Patent text segmentation is a subfield of text segmentation, which also follows the development route of text segmentation technology. Current patent-oriented text segmentation research is mainly divided into three categories: rule-based approach,5–10 machine learning-based approach,11–15 and artificial neural approach. 16
Early patent text segmentation relied on human-defined rules. Fujii and Takaki 5 and Takaki et al. 6 divided Japanese patent claims with punctuation symbols as separators and used the sentence similarity after segmentation to measure the similarity of the whole sentence. Shinmori and Sheremetyeva7,8 divided patent claims into several short sentences and claim terms according to the rules of English patent organizational structure, such as various punctuation marks, lists, and symbols at the beginning of paragraphs, and visualized the relationship between patent structure and terms. Kim and Agatonovic9,10 set up a grammatical rule set based on patterns and prompt words. This information, which separates the patent documents of the United States Patent and Trademark Office (USPTO) and the European Patent Office (EPO), belongs to the category of rule-based information extraction methods.
Most of the research work is still based on feature engineering and machine learning methods. Gabriela et al. 11 proposed a text segmentation algorithm to improve the readability of patent claims. The segmentation method consists of two steps: First, the claims are divided into preamble, transitional phrase, and body by rules. Second, a machine learning model called CRFs is used to segment sentences into small clauses. Ding and Sofean12–14 proposed an automatic segmentation method for patent big data, and the cut substructure can be used for information retrieval and information extraction. The approach first specifies guidelines for splitting paragraphs in the patent description section and then combines ontology rules, machine learning techniques, and heuristic discovery methods to identify individual subsections. Zhang 15 proposed an English long and short sentence recognition and segmentation method based on machine translation. Based on the NTCIR-9 patent dataset, the method combined rule matching and data-driven approaches and achieved better performance than Baidu’s online translation platform on the test dataset.
However, there are few researches of patent text segmentation on neural network models. Danilo et al. 16 proposed a patent text segmentation method with word order probability based on structural artificial neural networks. In paragraph and sentence-level segmentation, this method fuses word vectors into sentence feature representation and uses them as sequence classification features to determine sentence boundaries. By analyzing the structure of patent text, deep neural network model and natural language processing (NLP) processing technology are used to fully excavate and segment the segmented phrase blocks. However, all previous related work has been based on shallow neural network models to complete patent segmentation tasks. In this article, we propose a high-level hybrid neural network model to elevate the patent segmentation task to a higher level.
DS2PT Model
This study proposes a two-stage and progressive DS2PT, which converts the text segmentation problem into a sequence annotation problem, and comprehensively utilizes machine learning and deep learning techniques to gradually complete the fine-grained segmentation of patent text. The DS2PT model consists of two modules: coarse segmentation and fine segmentation. Coarse segmentation refers to the syntactic segmentation of long patent sentences; fine segmentation involves dividing long sentences into shorter ones; the output of the former’s processing results serves as the input for the latter’s model.
The corresponding model is shown in Figure 1.

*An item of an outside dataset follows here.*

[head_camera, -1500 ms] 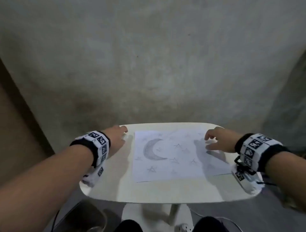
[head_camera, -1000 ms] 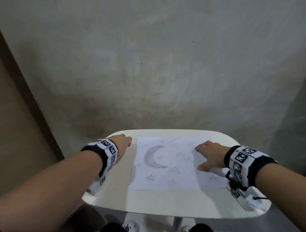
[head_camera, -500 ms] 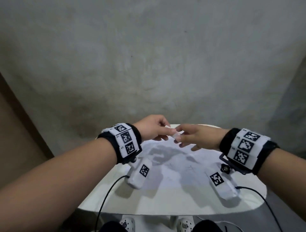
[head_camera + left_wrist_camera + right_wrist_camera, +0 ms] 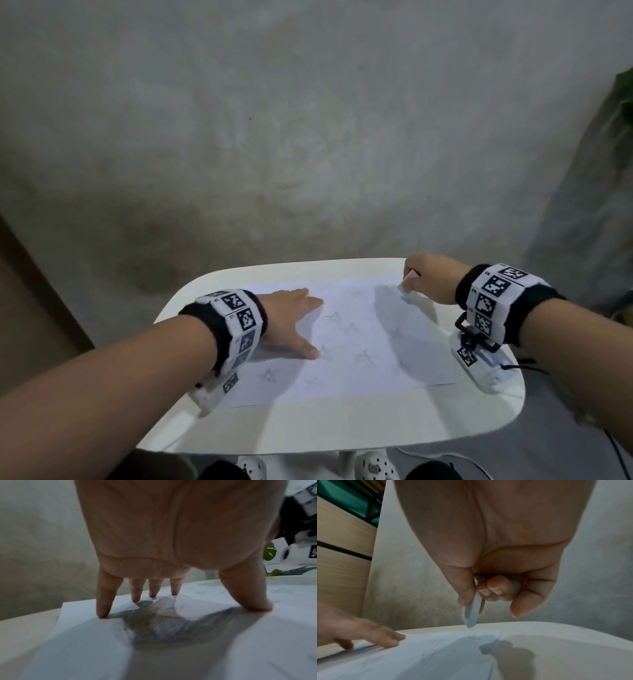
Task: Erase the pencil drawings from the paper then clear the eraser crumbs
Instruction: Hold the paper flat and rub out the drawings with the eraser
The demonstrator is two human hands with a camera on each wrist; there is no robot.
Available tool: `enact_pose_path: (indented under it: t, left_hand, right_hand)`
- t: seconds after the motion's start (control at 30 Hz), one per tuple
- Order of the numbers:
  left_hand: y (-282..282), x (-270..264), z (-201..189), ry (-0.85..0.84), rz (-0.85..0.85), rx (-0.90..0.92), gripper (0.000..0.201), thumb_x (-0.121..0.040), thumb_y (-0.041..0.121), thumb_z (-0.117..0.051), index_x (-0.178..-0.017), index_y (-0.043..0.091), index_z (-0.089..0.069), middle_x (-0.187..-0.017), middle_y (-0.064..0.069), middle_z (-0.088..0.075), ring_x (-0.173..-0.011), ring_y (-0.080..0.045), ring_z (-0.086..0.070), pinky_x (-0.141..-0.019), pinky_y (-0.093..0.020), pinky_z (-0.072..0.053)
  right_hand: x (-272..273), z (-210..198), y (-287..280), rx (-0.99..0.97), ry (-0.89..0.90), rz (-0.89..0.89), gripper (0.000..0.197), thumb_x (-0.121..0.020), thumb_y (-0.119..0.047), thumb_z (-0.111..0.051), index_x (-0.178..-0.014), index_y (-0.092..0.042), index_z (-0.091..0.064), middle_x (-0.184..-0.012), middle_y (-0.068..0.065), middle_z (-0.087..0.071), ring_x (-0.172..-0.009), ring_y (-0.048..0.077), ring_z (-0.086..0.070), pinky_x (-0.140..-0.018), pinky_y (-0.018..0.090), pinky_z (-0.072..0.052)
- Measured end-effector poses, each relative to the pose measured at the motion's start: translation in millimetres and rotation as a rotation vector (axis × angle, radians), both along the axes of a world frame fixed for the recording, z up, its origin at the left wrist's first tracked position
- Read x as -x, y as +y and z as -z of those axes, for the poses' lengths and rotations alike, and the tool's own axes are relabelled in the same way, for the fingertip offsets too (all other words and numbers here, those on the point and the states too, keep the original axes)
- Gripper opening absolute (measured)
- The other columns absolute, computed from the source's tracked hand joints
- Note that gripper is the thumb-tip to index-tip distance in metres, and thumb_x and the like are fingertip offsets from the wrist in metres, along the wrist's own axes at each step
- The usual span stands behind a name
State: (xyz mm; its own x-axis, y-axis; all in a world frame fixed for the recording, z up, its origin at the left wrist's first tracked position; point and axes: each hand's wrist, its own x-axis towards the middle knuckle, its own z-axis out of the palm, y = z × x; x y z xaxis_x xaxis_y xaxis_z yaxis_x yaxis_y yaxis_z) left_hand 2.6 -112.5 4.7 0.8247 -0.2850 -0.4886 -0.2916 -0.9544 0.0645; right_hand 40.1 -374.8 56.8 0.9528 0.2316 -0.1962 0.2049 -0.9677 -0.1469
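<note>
A white sheet of paper (image 4: 370, 349) with faint pencil stars lies on the small white table (image 4: 308, 431). My left hand (image 4: 294, 322) lies flat on the paper's left part, fingers spread, and covers the shaded moon (image 4: 154, 630), whose grey patch shows under the palm in the left wrist view. My right hand (image 4: 428, 281) is at the paper's far right corner and pinches a white eraser (image 4: 471, 612) between thumb and fingers. The eraser's tip points down just above the paper's corner (image 4: 494, 632).
The table's rounded far edge (image 4: 308, 265) runs close behind the paper, with a grey wall beyond. A green plant (image 4: 623, 102) stands at the far right. Cables (image 4: 513, 366) trail off the table's right side. My shoes (image 4: 370, 462) show under the front edge.
The hands met above the paper and the eraser passed to my right hand. Since then the left hand has dropped flat onto the paper and the right has moved to the far right corner.
</note>
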Motion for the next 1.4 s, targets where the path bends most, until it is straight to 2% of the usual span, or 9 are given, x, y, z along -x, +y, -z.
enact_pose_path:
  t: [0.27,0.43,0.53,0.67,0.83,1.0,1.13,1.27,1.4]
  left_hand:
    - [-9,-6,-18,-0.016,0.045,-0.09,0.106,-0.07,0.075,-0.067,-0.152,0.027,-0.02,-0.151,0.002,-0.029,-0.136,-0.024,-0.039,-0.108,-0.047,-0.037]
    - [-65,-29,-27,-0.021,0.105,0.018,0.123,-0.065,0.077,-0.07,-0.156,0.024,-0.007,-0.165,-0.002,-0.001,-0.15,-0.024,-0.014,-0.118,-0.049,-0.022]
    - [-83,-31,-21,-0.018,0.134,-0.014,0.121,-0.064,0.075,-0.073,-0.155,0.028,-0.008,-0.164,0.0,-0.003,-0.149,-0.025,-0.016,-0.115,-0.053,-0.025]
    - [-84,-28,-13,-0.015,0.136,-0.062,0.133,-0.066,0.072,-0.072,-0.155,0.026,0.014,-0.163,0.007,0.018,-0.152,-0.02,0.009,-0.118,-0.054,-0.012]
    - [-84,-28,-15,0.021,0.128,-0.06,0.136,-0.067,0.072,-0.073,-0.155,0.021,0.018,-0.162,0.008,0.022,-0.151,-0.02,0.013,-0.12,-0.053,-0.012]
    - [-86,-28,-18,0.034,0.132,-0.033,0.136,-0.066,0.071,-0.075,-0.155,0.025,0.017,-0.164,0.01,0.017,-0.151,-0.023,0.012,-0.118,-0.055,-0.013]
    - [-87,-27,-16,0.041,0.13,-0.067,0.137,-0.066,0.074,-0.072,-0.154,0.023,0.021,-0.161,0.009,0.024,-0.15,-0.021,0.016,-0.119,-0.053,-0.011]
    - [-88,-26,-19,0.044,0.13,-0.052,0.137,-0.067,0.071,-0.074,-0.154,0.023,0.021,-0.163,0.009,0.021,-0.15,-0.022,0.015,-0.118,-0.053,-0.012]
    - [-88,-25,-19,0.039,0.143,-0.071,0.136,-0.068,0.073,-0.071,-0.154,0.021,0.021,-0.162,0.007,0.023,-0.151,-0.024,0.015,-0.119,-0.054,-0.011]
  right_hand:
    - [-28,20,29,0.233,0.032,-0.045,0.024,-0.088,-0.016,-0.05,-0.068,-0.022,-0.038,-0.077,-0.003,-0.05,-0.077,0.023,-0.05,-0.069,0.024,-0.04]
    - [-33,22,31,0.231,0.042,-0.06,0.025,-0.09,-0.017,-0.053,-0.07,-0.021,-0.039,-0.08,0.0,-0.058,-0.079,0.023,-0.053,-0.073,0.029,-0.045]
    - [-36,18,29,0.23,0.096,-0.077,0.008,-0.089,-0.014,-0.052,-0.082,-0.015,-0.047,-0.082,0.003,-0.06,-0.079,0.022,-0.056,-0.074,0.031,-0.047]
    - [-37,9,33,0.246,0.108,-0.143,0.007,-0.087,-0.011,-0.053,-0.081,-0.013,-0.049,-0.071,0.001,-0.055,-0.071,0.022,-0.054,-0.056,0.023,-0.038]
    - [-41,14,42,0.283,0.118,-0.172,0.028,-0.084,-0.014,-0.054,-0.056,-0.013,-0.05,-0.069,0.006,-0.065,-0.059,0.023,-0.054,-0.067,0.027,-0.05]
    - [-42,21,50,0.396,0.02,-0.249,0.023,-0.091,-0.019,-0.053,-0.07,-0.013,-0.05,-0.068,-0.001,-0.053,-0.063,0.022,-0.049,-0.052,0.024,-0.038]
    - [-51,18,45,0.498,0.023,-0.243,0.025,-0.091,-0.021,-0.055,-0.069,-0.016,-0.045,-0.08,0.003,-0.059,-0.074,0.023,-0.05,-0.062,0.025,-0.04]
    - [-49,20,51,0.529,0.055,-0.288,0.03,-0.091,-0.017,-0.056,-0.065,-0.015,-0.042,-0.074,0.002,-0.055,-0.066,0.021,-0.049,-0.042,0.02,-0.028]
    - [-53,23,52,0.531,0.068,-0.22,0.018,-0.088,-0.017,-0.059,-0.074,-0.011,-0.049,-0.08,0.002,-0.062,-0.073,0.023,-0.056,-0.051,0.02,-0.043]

Frame diagram of the patent text depth segmentation method. CRF, conditional random field.
According to the characteristics of patent text structure, the former uses CRF to divide the paragraphs of patent claims into short sentences. The latter uses a neural network model to further segment the patented long sentences into syntactically and structurally independent, complete short sentences. After rough segmentation pre-processing (such as word segmentation and labeling), the claims are input to the CRF-based rough segmentation module. The claims are processed by CRF’s rough segmentation module to obtain a number of sentences of varying lengths, and then the sentences whose length exceeds a certain threshold are further segmented, while the sentences whose length is less than the threshold are directly used as the output of the patent text deep segmentation method. The long sentences output by the coarse segmentation module are input to the fine segmentation module, which is based on the deep learning framework after the fine segmentation pre-processing (such as word segmentation, annotation, and word embedding). Finally, according to the sufficient hardware resources, different deep learning frameworks are selected to complete the semantic segmentation of long sentences in the fine segmentation module.
Coarse segmentation module
Coarse segmentation formulation
The coarse segmentation refers to the syntactic segmentation of long patent sentences. The coarse segmentation module divides the entire patent claim into multiple sentences of varying lengths. The output of the coarse segmentation module’s processing results serves as the input for the fine segmentation module’s model. Figure 2 is a schematic diagram of a typical patent claim before and after rough segmentation. The text of the claim is derived from IPC: A46B5/00 of the patent document USPTO.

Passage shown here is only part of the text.